12.01.30 Cassazione 1289 Decreto Ingiuntivo al Condominio – Precetto al condomino illegittimo

Il decreto
ingiuntivo notificato al condominio non è valido se non viene contestualmente o
preventivamente notificato il titolo esecutivo anche al condomino.
Senza
voler toccare il regime di responsabilità solidale fra proprietari ed ente
gestore, la Corte di cassazione, con la sentenza numero 1289 del 30 gennaio
2012, ha accolto il ricorso di una signora che si era vista notificare un
precetto senza la preventiva notificazione del titolo esecutivo destinato al
condominio.
Il Tribunale di Catania aveva respinto l’opposizione.
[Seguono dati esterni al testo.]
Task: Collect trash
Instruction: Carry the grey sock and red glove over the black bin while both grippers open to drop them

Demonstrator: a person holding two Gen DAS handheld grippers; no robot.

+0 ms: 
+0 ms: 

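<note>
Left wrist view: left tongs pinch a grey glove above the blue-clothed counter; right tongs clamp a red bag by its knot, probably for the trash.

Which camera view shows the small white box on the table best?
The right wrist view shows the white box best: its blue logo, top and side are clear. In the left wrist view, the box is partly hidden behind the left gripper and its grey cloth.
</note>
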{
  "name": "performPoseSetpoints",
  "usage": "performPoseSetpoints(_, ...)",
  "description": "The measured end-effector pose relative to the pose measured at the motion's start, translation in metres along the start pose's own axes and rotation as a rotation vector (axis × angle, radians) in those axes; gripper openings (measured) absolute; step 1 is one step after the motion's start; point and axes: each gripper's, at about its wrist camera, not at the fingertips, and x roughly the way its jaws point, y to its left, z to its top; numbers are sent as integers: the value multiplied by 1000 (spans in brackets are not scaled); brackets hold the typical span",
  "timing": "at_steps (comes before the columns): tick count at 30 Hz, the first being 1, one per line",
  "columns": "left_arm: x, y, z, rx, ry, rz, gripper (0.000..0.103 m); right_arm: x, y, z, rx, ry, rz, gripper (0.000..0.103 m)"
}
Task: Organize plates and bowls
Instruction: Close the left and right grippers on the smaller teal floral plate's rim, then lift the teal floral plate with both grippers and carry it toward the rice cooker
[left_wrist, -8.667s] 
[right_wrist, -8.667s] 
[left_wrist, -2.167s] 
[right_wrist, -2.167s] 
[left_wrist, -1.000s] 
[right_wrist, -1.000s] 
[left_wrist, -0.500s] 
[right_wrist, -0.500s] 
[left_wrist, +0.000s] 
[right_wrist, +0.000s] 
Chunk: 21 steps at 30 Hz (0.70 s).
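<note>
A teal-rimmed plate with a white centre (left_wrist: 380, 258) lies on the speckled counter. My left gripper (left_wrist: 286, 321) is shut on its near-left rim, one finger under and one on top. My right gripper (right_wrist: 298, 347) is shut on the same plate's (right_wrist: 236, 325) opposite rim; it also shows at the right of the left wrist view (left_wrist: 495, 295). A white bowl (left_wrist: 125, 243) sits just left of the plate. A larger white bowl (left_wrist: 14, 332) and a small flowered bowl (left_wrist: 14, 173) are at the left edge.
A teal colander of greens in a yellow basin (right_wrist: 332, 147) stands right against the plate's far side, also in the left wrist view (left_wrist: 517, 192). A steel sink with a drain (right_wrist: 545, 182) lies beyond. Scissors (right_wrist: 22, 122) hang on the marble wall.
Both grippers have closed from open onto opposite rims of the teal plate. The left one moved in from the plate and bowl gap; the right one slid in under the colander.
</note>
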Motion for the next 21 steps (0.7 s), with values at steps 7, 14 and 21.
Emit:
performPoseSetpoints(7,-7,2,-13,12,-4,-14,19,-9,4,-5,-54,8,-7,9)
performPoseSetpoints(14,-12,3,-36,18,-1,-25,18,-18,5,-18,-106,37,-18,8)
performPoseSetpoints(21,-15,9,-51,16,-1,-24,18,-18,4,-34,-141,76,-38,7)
Ora la
terza sezione civile della Corte di cassazione ha ribaltato il verdetto
motivando che «esclusa la solidarietà, la responsabilità del condomino è solo
parziale in proporzione alla sua quota, anche nei rapporti esterni)». Tuttavia,
«anche sotto l’erroneo presupposto che il titolo esecutivo ottenuto contro il
condominio possa essere fatto valere in executivis contro il singolo condomino
quale preteso obbligato in solido, il precetto, intimato a tal fine allo stesso
condomino, non avrebbe comunque potuto prescindere dalla notificazione,
preventiva o contestuale, del decreto ingiuntivo emesso nei confronti dell’ente
di gestione, ancorché detta ingiunzione fosse risultata del tipo ex art. 654, 2°
comma, cod. proc. civ.. È evidente, infatti, che, se una nuova notificazione del
titolo esecutivo non occorre per il destinatario diretto del decreto monitorio
nell’ipotesi di cui all’art. 654, 2° comma, cod. proc. civ., detta
notificazione, invece, è necessaria qualora si intenda agire contro soggetto,
non indicato nell’ingiunzione, per la pretesa sua qualità di obbligato solidale.